* **COLLECTED MATERIAL**
....
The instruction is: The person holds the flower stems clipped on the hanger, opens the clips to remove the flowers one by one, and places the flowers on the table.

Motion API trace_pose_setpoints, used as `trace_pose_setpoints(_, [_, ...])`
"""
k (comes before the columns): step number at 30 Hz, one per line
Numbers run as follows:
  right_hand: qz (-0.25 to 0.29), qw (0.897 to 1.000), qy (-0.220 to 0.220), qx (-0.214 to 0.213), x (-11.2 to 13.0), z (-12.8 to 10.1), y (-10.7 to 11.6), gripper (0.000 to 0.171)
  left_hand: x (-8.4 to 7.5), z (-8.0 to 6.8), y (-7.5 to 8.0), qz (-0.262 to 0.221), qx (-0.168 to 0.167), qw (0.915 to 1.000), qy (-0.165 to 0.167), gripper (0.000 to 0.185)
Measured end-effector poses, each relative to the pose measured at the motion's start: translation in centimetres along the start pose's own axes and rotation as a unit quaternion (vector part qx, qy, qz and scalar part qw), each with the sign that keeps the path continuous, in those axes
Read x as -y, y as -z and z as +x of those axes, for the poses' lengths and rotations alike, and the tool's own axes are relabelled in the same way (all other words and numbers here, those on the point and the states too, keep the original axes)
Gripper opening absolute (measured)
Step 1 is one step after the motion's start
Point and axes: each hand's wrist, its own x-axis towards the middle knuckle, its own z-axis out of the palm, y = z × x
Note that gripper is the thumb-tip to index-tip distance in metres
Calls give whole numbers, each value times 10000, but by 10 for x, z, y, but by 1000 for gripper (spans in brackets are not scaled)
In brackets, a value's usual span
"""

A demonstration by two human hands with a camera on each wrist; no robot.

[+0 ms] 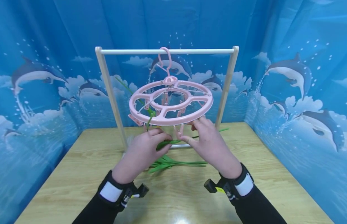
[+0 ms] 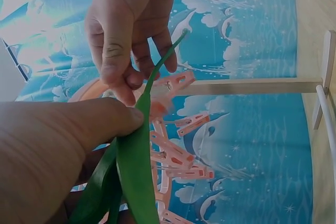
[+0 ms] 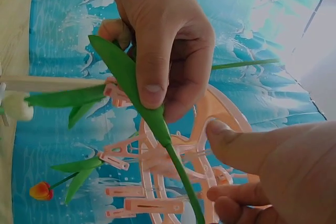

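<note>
My left hand (image 1: 146,147) pinches a green flower stem with broad leaves (image 2: 134,166) between thumb and fingers; its bloom is hidden. The thin stem points toward my right hand (image 1: 212,144), which is under the front rim of a pink round clip hanger (image 1: 170,120). Its thumb and fingers are spread apart beside a hanging pink clothespin (image 1: 179,132), the thumb tip right at it. In the right wrist view, an orange-red tulip (image 3: 41,191) and a white flower (image 3: 18,106) hang head down among the clothespins.
The hanger hooks over the white bar (image 1: 128,52) of a rack with wooden posts (image 1: 226,87). Green leaves and stems (image 1: 173,162) lie on the wooden table (image 1: 86,174) below. Blue dolphin curtains (image 1: 296,140) close in the back and sides.
</note>
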Motion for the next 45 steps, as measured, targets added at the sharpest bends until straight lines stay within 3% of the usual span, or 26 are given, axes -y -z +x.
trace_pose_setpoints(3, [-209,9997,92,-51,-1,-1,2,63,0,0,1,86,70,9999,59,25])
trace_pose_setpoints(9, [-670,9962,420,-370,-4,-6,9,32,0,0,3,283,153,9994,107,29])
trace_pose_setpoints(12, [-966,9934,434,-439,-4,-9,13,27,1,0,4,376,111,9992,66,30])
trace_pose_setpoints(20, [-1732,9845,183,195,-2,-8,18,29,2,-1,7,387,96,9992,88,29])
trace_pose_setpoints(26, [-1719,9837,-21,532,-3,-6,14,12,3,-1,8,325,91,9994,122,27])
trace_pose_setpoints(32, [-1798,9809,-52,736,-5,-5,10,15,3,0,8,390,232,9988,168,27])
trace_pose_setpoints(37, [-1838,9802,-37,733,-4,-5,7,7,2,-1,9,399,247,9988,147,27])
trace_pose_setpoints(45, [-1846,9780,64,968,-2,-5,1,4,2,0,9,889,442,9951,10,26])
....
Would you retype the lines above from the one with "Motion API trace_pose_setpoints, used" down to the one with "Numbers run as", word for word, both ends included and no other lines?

* **TASK RESULT**
Motion API trace_pose_setpoints, used as `trace_pose_setpoints(_, [_, ...])`
"""
k (comes before the columns): step number at 30 Hz, one per line
Numbers run as follows:

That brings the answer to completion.